Pero hay más cosas. En la regularización tiene que constar el origen del patrimonio opaco. Si no, podríamos encontrarnos ante un delito de blanqueo de dinero. El dinero puede provenir de operaciones legales, de comisiones, por ejemplo. Si hay facturas reales que las soporten, nada que decir, fiscalmente, claro está. Pero el dinero, como parece que eran las Royal Black, era un regalo de un filántropo. Juan Carlos tendría que tributar por donación y no por rentas del trabajo personal. La tarifa sería más gravosa. Tributo que tendrían que abonar los beneficiarios de las black, ya sea por tener una tarjeta de este tipo o ser beneficiarios de la generosidad del regio donante para cubrir sus gastos ordinarios o extraordinarios.

Juan Carlos, nuevamente, no sólo ha perdido la inmunidad constitucional de jefe del estado; y, cuando lo era, no es nada seguro de que la tuviera para defraudar a Hacienda, blanquear o recibir sobornos, por ejemplo.

Ha perdido la indulgencia de una ciudadanía que, agobiada por una serie de crisis sistémicas, remachados por la pandemia, ya harta más allá de lo que se puede describir con palabras, no quiere tolerar más abusos a su costa. Que se rían de ella, vaya. Perder esta inmunidad es la peor pérdida para la monarquía. No parecen conscientes ni la corona ni quienes los rodean y protegen porque, en definitiva, proteger la corona es proteger el régimen.

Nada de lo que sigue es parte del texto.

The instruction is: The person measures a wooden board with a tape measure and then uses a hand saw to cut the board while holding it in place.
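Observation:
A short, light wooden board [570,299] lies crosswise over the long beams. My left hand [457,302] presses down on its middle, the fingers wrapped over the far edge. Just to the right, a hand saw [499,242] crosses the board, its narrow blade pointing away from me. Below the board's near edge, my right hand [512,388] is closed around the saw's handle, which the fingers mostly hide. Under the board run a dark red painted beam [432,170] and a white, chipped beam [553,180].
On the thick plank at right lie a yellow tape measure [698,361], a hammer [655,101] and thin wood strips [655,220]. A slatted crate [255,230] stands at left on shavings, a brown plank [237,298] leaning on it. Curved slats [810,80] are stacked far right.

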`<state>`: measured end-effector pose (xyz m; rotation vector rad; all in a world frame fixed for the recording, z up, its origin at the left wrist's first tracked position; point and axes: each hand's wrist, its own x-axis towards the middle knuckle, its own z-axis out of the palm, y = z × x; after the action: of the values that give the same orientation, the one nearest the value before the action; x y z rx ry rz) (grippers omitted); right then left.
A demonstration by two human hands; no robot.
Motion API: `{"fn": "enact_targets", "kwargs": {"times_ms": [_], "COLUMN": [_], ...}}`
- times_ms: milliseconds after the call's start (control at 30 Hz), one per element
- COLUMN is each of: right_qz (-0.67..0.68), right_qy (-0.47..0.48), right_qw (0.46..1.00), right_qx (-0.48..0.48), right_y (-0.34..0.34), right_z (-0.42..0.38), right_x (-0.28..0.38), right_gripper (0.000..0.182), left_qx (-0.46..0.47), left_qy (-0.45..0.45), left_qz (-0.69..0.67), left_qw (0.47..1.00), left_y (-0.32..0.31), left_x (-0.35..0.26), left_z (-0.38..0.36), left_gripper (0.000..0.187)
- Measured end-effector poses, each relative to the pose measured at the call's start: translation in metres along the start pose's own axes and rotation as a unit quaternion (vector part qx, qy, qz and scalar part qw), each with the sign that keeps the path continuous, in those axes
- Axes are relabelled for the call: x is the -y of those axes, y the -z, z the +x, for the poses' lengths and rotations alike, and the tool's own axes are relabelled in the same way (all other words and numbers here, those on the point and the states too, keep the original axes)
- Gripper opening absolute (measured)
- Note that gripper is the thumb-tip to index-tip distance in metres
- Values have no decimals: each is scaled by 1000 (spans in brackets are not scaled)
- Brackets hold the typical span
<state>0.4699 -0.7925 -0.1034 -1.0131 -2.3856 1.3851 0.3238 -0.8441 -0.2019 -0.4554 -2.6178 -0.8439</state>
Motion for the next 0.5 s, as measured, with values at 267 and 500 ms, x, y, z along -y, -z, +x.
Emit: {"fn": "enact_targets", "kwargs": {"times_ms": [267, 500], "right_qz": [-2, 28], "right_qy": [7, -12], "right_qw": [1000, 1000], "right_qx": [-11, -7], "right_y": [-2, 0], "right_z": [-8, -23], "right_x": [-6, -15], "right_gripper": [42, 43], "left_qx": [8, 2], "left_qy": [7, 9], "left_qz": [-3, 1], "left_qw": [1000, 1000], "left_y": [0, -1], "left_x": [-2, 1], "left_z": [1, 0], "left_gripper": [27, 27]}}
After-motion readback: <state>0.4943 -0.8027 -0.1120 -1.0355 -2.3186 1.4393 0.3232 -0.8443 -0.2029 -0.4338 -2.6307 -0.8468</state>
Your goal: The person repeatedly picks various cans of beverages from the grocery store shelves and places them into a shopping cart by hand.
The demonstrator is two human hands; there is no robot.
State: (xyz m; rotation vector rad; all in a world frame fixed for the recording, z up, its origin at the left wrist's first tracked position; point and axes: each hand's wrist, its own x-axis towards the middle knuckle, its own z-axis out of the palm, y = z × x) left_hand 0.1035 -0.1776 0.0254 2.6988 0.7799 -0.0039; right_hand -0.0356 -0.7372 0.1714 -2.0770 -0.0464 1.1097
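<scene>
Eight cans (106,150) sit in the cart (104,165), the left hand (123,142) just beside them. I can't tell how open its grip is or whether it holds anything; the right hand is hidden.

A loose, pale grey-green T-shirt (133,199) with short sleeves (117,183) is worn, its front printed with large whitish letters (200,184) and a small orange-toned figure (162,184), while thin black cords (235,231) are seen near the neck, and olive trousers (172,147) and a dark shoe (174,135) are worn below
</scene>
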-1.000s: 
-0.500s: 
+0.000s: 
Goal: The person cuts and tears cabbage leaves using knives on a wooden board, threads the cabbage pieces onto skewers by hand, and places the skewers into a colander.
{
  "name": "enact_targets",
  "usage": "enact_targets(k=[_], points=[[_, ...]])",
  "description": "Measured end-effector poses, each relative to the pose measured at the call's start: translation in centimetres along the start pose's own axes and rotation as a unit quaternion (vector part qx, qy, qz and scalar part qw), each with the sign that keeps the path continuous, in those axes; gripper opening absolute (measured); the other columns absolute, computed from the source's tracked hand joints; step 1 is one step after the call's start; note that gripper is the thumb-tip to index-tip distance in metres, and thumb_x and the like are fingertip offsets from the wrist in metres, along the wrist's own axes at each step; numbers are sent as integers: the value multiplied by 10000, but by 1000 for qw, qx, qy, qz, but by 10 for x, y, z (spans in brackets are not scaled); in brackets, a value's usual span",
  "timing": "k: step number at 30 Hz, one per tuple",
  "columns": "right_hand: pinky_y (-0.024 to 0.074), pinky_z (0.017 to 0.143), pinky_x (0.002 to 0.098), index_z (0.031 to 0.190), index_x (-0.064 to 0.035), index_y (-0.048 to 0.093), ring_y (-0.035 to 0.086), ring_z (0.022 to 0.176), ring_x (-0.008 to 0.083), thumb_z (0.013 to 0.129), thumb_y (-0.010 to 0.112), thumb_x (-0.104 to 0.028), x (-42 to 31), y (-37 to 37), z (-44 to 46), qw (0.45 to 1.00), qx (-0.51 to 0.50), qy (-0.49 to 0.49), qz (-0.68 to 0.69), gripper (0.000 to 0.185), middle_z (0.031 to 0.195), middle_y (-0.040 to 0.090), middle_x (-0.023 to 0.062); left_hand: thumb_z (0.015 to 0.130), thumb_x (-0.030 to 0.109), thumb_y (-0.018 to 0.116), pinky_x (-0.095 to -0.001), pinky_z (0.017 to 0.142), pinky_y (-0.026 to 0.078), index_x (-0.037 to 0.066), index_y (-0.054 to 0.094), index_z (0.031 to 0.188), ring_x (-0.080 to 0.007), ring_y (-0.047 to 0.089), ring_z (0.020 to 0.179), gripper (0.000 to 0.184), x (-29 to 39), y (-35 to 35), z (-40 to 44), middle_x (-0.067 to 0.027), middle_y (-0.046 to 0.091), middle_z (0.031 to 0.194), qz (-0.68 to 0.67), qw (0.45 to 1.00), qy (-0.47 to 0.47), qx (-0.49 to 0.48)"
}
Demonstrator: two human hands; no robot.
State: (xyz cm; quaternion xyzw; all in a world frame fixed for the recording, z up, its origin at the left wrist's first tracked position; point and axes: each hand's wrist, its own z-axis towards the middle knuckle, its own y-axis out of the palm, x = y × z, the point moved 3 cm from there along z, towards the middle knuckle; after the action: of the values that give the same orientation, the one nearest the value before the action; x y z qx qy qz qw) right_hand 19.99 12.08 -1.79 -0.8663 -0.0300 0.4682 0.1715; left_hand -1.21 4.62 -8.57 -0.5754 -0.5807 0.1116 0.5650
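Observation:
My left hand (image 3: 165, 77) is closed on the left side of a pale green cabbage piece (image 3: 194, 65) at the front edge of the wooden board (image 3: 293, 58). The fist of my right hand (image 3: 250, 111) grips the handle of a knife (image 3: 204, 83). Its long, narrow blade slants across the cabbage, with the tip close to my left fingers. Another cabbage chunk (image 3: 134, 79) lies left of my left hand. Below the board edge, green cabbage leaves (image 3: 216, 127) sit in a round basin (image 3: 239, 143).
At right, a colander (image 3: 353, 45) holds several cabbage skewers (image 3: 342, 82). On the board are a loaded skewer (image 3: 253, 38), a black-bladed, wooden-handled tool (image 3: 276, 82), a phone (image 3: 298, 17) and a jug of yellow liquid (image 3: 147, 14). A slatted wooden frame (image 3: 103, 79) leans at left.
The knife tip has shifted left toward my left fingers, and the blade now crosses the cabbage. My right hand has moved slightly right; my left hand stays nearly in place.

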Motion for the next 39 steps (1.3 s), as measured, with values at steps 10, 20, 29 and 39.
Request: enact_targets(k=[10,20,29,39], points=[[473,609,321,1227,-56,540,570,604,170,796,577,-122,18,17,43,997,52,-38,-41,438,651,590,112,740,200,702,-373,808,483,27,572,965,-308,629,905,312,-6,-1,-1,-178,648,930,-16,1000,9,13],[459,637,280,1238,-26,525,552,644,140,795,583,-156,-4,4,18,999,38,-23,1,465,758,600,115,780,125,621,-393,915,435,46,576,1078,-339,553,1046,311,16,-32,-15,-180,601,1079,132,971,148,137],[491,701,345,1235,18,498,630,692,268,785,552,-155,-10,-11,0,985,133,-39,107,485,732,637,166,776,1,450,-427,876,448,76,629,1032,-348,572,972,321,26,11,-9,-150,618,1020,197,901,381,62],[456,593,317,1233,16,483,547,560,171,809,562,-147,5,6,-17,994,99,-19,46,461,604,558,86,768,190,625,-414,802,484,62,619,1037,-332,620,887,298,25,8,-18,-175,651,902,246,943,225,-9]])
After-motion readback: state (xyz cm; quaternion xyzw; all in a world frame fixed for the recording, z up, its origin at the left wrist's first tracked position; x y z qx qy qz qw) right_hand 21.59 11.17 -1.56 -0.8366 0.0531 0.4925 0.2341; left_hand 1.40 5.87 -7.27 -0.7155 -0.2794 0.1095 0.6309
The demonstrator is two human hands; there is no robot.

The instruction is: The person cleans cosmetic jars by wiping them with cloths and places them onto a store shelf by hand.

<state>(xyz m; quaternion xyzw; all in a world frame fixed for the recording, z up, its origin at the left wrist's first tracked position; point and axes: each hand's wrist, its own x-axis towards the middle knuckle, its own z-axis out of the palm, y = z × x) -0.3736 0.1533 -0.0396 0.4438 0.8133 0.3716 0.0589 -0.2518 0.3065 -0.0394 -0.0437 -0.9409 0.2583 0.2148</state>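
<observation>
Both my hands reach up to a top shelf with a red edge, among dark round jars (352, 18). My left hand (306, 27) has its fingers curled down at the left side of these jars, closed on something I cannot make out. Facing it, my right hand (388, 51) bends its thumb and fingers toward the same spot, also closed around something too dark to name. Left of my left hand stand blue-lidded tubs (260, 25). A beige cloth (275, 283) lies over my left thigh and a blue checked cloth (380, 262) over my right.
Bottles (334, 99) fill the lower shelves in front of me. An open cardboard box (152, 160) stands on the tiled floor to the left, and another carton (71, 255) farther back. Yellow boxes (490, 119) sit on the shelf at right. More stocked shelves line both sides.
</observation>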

Al fin y al cabo, la confianza popular, la mejor garantía de inmunidad, no la recuperará con destartaladas felicitaciones de Navidad, firmadas también por su mujer, más propias de horteras christmas comerciales, por mucho que aparezcan en la página oficial de la Casa Real.

Como decía al principio: ¿Quousque tandem abutere, Ioannes Carolus, patientia nostra?